Horas después, con el sol ya hundiéndose bajo el horizonte, llegué a la cima. Mi cuerpo era una masa de heridas crudas y sangrantes, mi rostro surcado de tierra y lágrimas. Mi ropa estaba rota, mi piel erosionada. Me quedé allí, tambaleándome, un recipiente roto y vacío.
Bruno y Ximena esperaban, flanqueados por el Maestro, que me observaba con una sonrisa inquietante y cómplice. Bruno, al verme, frunció el ceño, un destello de algo, quizás preocupación, en sus ojos. Dio un paso vacilante hacia adelante.
-Bruno -dije, mi voz ronca, desconocida incluso para mí. Había usado su nombre completo, una cruda desviación del cariñoso apelativo que una vez le reservé-. ¿Qué más quieres?
Hizo una mueca, un sutil cambio en su comportamiento por lo demás compuesto. Ximena, viendo su oportunidad, se apresuró hacia adelante, una imagen de frágil gratitud. -Oh, Amelia, gracias -dijo con voz melosa, agarrando el brazo de Bruno-. Ya me siento mucho mejor. El Maestro dice que tus esfuerzos han purificado el aire.
Quería golpearla de nuevo, borrar esa sonrisa de suficiencia y falsa gratitud de su rostro. Pero estaba completamente agotada, demasiado cansada para siquiera levantar la mano. Simplemente me di la vuelta para irme, necesitando escapar de la sofocante hipocresía de su presencia.

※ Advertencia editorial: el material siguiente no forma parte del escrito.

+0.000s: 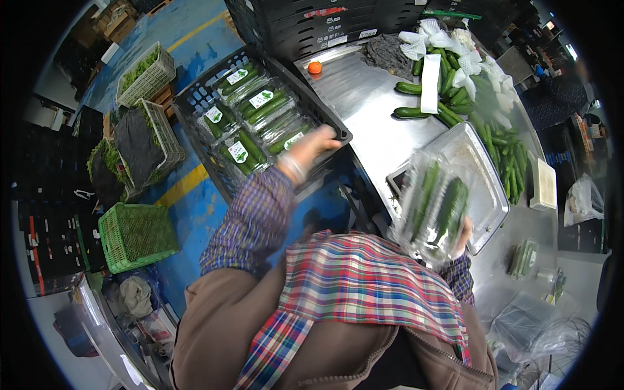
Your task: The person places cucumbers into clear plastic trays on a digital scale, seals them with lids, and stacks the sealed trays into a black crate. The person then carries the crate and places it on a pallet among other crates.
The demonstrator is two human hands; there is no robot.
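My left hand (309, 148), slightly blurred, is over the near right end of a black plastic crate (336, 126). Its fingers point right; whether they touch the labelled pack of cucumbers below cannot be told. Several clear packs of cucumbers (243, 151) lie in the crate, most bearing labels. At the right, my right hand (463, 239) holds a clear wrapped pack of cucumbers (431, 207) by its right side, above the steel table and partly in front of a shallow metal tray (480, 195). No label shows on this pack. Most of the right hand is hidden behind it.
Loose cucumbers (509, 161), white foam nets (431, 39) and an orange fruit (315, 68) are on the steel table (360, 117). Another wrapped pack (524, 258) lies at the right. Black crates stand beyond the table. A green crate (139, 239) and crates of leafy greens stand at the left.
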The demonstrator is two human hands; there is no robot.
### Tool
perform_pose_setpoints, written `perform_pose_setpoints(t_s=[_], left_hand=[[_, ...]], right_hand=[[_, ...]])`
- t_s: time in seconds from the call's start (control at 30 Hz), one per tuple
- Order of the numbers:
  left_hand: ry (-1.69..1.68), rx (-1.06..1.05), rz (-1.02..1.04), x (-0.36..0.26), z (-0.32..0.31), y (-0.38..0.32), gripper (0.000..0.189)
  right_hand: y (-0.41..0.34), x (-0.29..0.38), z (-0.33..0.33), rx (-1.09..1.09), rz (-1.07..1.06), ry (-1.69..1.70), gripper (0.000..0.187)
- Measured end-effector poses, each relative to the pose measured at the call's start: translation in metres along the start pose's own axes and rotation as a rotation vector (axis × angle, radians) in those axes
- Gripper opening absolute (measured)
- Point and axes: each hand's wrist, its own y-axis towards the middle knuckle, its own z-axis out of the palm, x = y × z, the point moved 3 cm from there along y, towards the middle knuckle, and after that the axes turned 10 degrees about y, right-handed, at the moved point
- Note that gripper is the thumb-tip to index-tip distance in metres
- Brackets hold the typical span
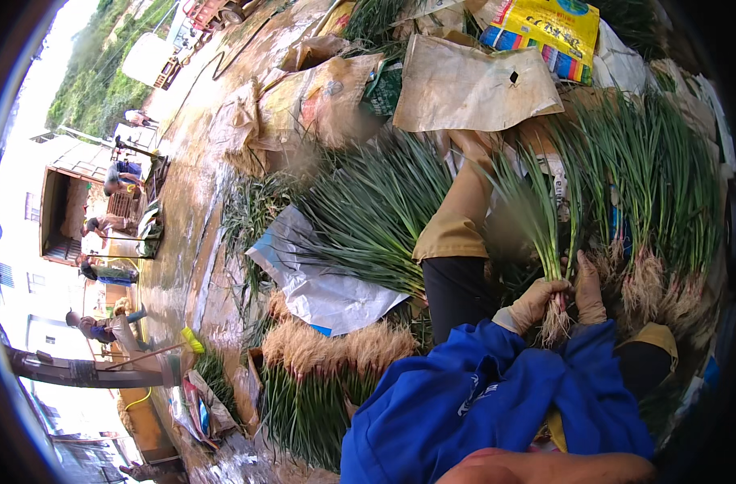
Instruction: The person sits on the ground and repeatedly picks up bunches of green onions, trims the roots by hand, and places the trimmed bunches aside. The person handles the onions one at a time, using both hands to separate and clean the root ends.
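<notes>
My gloved left hand [534, 305] is closed around a small bunch of green garlic [549, 248], just above its pale roots; the leaves point away from me. Close at its right side is my gloved right hand [587, 293], fingers raised beside a separate stalk; whether it grips that stalk is hidden. More rooted green garlic [652, 199] lies to the right, its root clumps [643, 284] towards me. A large leafy heap [374, 206] spreads left of my left knee, partly under a white plastic sheet [325, 278].
Stacked bundles with thick roots [338, 351] lie at my left. Woven sacks [477, 85] and a yellow printed bag [543, 36] lie ahead. Far left on wet ground, several people work near an open box truck [72, 212]; a yellow-headed broom [191, 340] leans by a post [96, 372].
</notes>
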Motion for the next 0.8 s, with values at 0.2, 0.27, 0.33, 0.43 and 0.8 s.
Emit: perform_pose_setpoints(t_s=[0.2,0.27,0.33,0.43,0.8], left_hand=[[-0.062,-0.063,-0.049,-0.013,0.013,0.005,0.015],[-0.3,0.04,-0.002,-0.012,0.01,0.013,0.017],[-0.397,0.209,0.021,-0.011,-0.002,0.011,0.024],[-0.345,0.292,0.225,-0.042,0.032,-0.011,0.02],[-0.348,0.13,0.099,-0.038,-0.009,0.031,0.029]], right_hand=[[0.011,0.0,-0.002,-0.07,-0.242,-0.354,0.026],[0.0,0.002,0.002,-0.187,0.054,-0.027,0.019],[-0.009,0.016,0.012,-0.138,0.026,0.047,0.016],[-0.021,0.016,-0.008,-0.091,0.243,-0.187,0.02],[0.015,0.091,-0.064,-0.462,-0.299,-1.195,0.023]])
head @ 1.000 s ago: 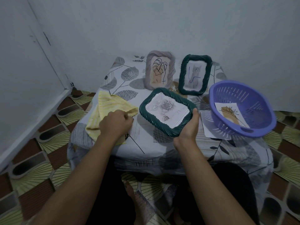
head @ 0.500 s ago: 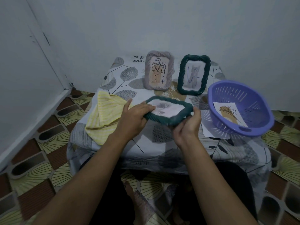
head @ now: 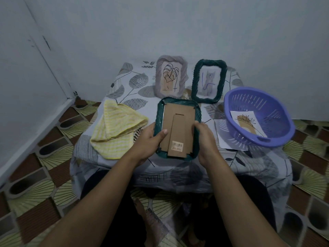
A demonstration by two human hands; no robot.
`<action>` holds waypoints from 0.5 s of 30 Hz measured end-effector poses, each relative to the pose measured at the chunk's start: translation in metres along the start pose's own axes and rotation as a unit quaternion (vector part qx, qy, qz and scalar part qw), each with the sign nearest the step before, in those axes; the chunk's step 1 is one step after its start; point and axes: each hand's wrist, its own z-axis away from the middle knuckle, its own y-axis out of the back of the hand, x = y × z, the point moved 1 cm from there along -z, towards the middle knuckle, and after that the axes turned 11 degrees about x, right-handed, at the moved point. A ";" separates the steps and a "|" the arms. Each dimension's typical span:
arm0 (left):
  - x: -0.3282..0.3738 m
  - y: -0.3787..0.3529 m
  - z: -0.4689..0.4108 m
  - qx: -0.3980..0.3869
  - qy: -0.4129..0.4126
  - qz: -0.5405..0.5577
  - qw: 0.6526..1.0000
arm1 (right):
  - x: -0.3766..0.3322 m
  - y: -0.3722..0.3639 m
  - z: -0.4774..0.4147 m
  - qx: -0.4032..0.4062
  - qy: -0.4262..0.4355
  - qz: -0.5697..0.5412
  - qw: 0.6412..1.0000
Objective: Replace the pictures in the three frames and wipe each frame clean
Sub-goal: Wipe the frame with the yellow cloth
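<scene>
A dark green frame is held over the table with its brown cardboard back facing me. My left hand grips its left edge, thumb lying on the backing. My right hand grips its right edge. A grey frame with a leaf drawing and a second green frame with a cat drawing stand upright at the back. A yellow striped cloth lies to the left. A purple basket on the right holds a picture.
The low table has a leaf-patterned cover and stands against a pale wall. A loose white sheet lies under the basket's near side. Patterned floor tiles surround the table. My legs are beneath the front edge.
My left hand left the yellow cloth and took the frame's left edge. Both hands turned the green frame over, so its cardboard back now faces up instead of the picture.
</scene>
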 end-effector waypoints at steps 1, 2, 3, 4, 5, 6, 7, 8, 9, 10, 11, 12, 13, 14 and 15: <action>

Justo en ese momento, una alarma estridente y penetrante sonó desde un monitor cercano. Una voz crepitó a través de un altavoz: «¡Advertencia! ¡Se detectó un desprendimiento de rocas inestable! ¡Busquen refugio inmediato!».
Una enorme roca, desprendida por las vibraciones, vino rodando por la ladera de la montaña, directamente hacia nosotros. El caos estalló. La gente gritaba, dispersándose en todas direcciones.
Bruno, sin pensarlo dos veces, empujó a Ximena detrás de él, protegiéndola con su cuerpo. Era su protector, su héroe. Pero mientras se abalanzaba para salvarla, su brazo se balanceó ampliamente, golpeándome en el pecho. El impacto me envió volando hacia atrás, desequilibrada, directamente en el camino del proyectil que se aproximaba. Mi cabeza golpeó el suelo con un ruido sordo y nauseabundo, y luego, todo se volvió negro. Lo último que oí fue el estruendoso choque de la roca y el grito distante de Bruno, no de mi nombre, sino del de Ximena.